Task to complete » Report every line in the records below that holds the word "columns".

Exercise material »
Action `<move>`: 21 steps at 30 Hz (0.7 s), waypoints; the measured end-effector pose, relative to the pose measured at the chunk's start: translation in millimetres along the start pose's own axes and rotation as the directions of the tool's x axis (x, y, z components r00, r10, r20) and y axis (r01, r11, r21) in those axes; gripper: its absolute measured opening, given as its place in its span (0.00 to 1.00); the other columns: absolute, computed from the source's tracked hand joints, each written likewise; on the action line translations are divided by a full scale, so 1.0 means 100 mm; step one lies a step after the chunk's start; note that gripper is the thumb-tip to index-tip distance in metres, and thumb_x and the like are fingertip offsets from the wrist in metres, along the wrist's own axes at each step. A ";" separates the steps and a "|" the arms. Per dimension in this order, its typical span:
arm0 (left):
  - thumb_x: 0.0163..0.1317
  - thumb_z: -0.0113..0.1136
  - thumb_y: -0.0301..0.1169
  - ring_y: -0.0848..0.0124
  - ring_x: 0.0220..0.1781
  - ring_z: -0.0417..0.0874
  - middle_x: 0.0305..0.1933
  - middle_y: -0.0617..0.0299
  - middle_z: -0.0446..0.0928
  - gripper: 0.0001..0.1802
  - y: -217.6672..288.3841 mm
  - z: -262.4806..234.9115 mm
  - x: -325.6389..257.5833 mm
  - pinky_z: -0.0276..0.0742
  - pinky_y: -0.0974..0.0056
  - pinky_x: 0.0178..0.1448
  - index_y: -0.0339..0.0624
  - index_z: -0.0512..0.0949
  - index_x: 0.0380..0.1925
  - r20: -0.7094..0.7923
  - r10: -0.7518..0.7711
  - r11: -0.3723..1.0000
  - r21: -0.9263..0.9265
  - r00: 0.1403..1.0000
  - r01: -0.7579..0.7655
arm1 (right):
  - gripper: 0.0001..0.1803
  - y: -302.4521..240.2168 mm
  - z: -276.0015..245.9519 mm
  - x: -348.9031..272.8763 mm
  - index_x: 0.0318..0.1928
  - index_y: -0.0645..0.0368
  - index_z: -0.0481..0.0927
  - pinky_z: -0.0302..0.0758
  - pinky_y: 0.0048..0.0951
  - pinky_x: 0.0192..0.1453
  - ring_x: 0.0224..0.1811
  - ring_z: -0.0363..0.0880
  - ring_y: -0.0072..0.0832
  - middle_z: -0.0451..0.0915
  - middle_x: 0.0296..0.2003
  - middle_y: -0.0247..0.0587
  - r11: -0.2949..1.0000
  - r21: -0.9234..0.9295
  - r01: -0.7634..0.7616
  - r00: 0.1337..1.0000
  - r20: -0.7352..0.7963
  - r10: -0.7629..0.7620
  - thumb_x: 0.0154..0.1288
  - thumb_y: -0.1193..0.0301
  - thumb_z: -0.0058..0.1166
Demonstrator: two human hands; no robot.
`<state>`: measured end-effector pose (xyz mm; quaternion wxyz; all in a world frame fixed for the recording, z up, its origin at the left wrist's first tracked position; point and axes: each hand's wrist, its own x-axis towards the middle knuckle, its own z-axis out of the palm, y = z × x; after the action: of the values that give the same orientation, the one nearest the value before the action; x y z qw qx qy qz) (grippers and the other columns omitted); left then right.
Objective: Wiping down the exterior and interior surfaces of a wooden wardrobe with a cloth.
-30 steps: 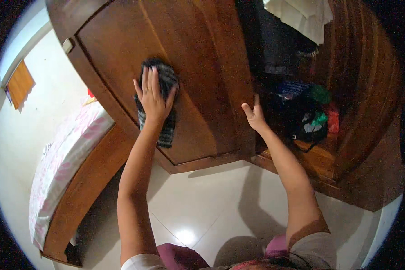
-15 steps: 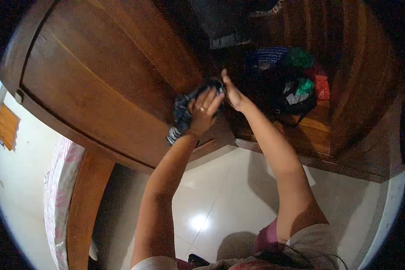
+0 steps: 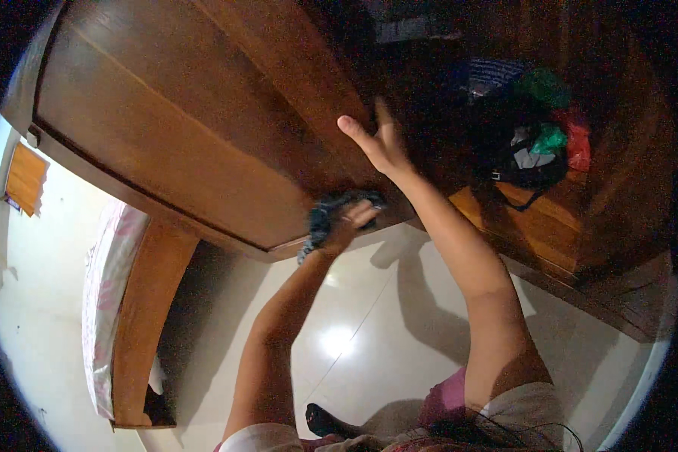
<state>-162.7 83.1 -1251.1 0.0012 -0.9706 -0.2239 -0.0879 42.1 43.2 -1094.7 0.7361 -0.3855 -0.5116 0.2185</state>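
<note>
At the lower edge of the wooden wardrobe door (image 3: 203,143), a dark cloth (image 3: 325,218) is clenched in the left hand (image 3: 350,220). The right hand (image 3: 380,143) is spread flat on the door's right edge, fingers released. Pushed harder, the door could probably swing and the cloth be dropped.

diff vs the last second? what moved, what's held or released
The left hand carried the dark cloth down the wardrobe door, from mid-panel to its lower corner, gripping it throughout. The right hand stayed on the door's edge; its fingers now spread open. The view tilted, so the bed slid lower left. Nothing was let go; the bags inside the wardrobe lie as before.
</note>
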 end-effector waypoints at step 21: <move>0.44 0.70 0.44 0.57 0.76 0.51 0.70 0.58 0.60 0.44 0.33 -1.94 0.21 0.27 0.29 0.69 0.64 0.64 0.65 -0.764 -0.115 0.903 0.187 0.635 0.387 | 0.50 0.42 -0.02 -0.06 0.68 0.69 0.55 0.58 0.40 0.69 0.67 0.62 0.46 0.64 0.64 0.57 0.972 -0.236 -0.012 0.995 -0.098 -0.012 0.61 0.40 0.52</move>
<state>-162.6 54.9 -1055.4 0.2432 -0.7948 -0.3504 -0.4317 45.1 63.9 -1132.2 0.7092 -0.4808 -0.4971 0.1369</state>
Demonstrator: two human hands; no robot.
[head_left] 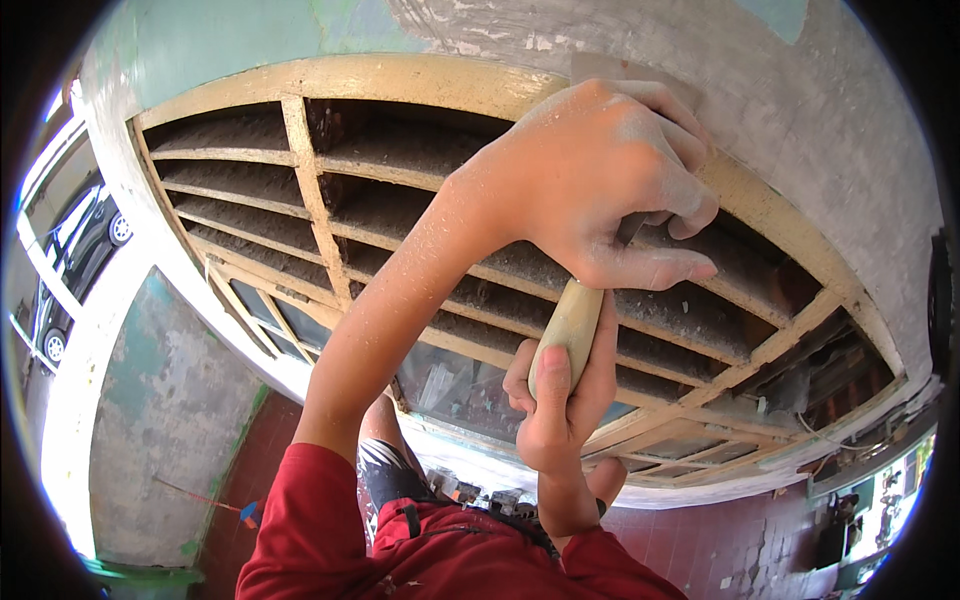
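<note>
A scraper (pixel 574 325) with a smooth, pale wooden handle points up toward the wall. Closed around the lower part of its handle is my right hand (pixel 553 418), the thumb lying along it. My left hand (pixel 600 175), dusted with grey powder, reaches over the tool's upper end with bent fingers. It covers most of the blade; a flat grey edge shows above the knuckles, against the top of a cream wooden frame (pixel 420 85). Inside that frame, dusty slats (pixel 390 170) run behind both hands.
Above the frame the wall (pixel 830 110) is bare grey, with pale green paint at upper left. Glazed panes (pixel 460 385) sit below the slats. A loose wire (pixel 835 440) hangs at right. Dark red floor (pixel 700 535) lies underneath; a dark car (pixel 80 250) stands outside at left.
</note>
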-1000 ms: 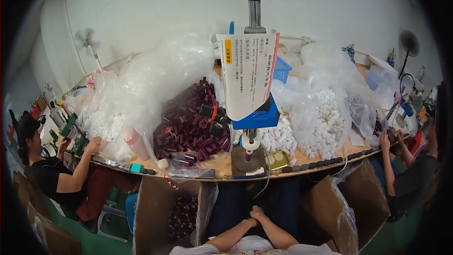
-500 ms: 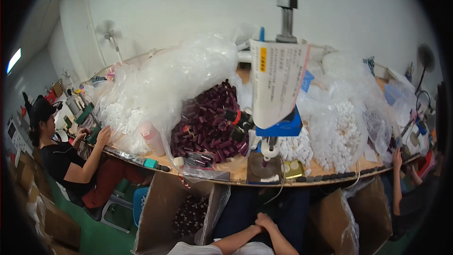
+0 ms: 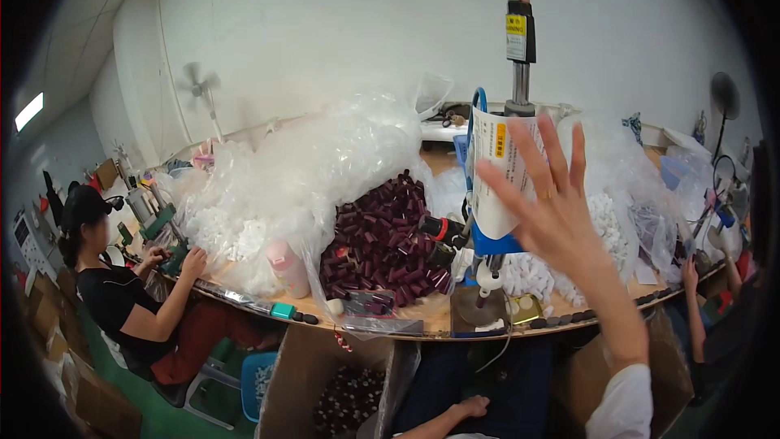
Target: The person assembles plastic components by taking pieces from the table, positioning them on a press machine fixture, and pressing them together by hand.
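The upper right arm is covered by a loose white sleeve, hemmed near the elbow. Dark trousers are worn on the 2 legs. The right hand and left hand are bare.

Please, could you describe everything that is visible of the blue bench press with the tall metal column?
The blue bench press with the tall metal column stands upright at the front of the tan wooden table. A black cylindrical top with a yellow label crowns the column. A curved white printed paper sheet hides much of the blue body. Below are a white round fitting and a dark metal-looking base plate. The person's spread right hand is in front; contact cannot be told.
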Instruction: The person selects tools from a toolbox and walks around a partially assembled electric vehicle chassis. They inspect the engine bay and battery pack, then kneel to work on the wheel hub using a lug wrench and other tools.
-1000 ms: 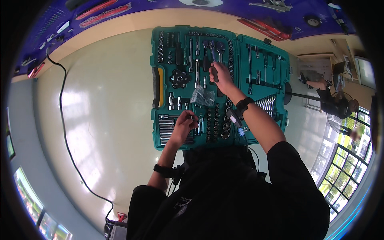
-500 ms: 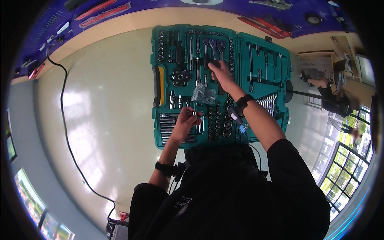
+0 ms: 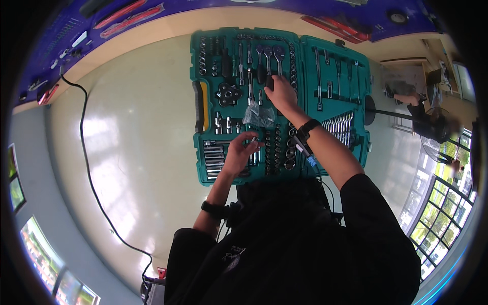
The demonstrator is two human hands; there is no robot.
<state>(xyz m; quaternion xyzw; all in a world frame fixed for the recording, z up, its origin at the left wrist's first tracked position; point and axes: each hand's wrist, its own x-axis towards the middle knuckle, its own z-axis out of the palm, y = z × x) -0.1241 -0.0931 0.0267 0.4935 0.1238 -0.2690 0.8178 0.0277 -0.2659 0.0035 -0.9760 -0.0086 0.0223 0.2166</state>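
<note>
A green tool case (image 3: 193,114) lies unfolded in front of me, filled with sockets and ratchets. My right hand (image 3: 282,96) reaches into its upper middle, fingers closed round the black handle of a ratchet (image 3: 268,55) that lies among the others in the moulded slots. Over the lower left part, my left hand (image 3: 240,153) pinches a small shiny metal piece (image 3: 254,139); its exact kind is too small to tell. Between the hands lies a crumpled clear plastic bag (image 3: 259,116). Deep sockets (image 3: 214,162) lie in a row beside my left hand.
The right half of the case holds several combination wrenches (image 3: 338,128) and long bars. A black cable (image 3: 84,137) runs down the pale surface on the left. A purple tool board (image 3: 203,15) stands at the back. To the right are a fan (image 3: 434,150) and another person (image 3: 429,122).
My right hand has shifted slightly down and its fingers have closed further round the ratchet handle. My left hand stays near the same spot, its fingers slightly changed. The view has tilted a little.
</note>
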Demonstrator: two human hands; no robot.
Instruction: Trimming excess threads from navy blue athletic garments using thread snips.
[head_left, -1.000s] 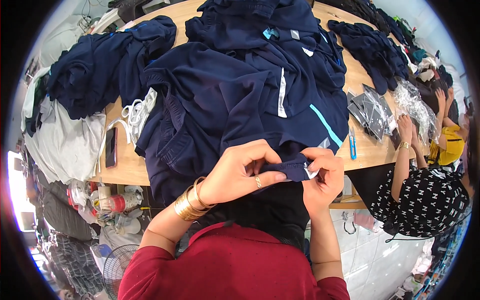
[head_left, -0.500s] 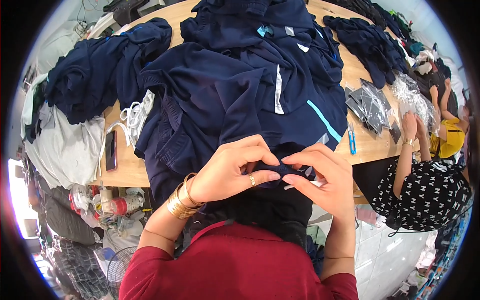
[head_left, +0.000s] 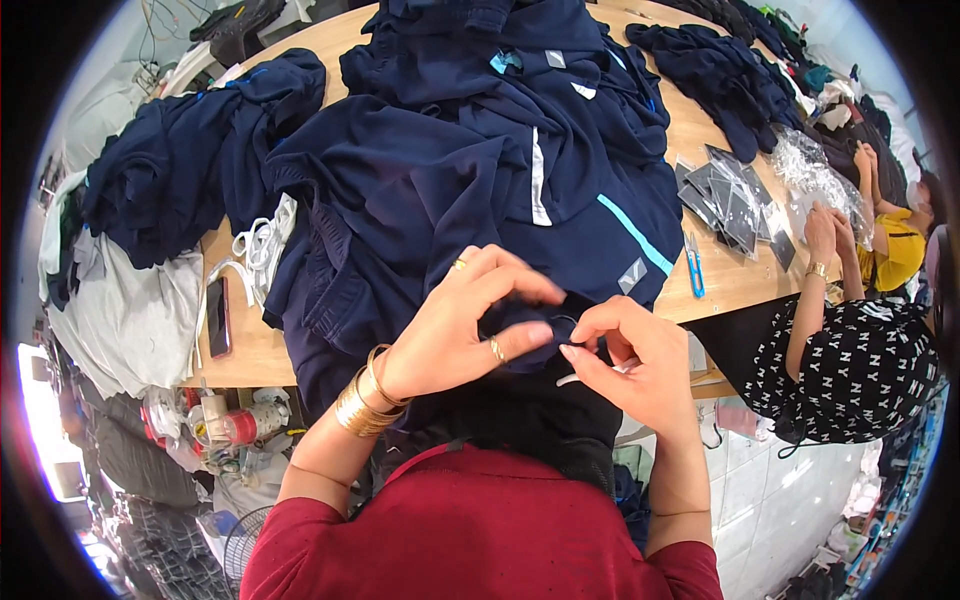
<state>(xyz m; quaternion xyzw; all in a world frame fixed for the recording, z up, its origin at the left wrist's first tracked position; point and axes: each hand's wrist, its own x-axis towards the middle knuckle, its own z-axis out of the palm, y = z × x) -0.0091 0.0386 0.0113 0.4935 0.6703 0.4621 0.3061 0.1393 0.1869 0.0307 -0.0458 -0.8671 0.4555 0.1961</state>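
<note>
Cloth [head_left: 516,322], dark navy, lies between the two hands in the head view, in front of the person's chest and just past the near edge of the worktop [head_left: 255,350]. The right hand [head_left: 605,345] is the nearer one: its thumb and forefinger tips meet in a pinch on the cloth, which runs off leftward from them toward the other hand. The left hand [head_left: 500,320] has its thumb and forefinger spread apart, slightly blurred, tips pointing right at that pinch, with navy cloth showing in the gap; whether either finger touches it cannot be told. Fingers and folds hide much of the piece, so its long axis cannot be made out with certainty. A short white strip [head_left: 568,380] juts out to the left from below the right thumb, well below the left forefinger. Beyond both hands, away from the body, spread the navy garments [head_left: 410,190], their light-blue stripe [head_left: 635,233] slanting down to the right. Snips [head_left: 694,265] lie right of these, clear of the right hand.
</note>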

Reply »
Action `<move>`: 21 steps at 30 Hz (0.7 s), waypoints; the measured end-effector pose, relative to the pose measured at the chunk's start: translation in millimetres along the start pose's own axes and rotation as the directions of the tool's x axis (x, y, z components r00, r10, r20) and y axis (r01, r11, r21) in those axes; gripper: its absolute measured opening, given as its place in its span (0.00 to 1.00); the other columns: absolute, computed from the source's tracked hand joints, each written likewise; on the action line translations are divided by a full scale, so 1.0 means 100 mm; step one lies a step after the chunk's start; note that gripper is the thumb-tip to index-tip distance in metres, and thumb_x and the like are fingertip offsets from the wrist in metres, along the wrist's own axes at each step. A ";" separates the steps and a "|" the arms. Per dimension in this order, its typical span:
`<state>`: measured end-effector pose (xyz mm; quaternion wxyz; all in a world frame fixed for the recording, z up, its origin at the left wrist's first tracked position; point and axes: each hand's wrist, its own x-axis towards the middle knuckle, its own z-axis out of the palm, y = z × x; after the action: of the values that give the same orientation, the one nearest the value before the action; x y z qw qx qy qz) (grippers and the other columns omitted); left then right.

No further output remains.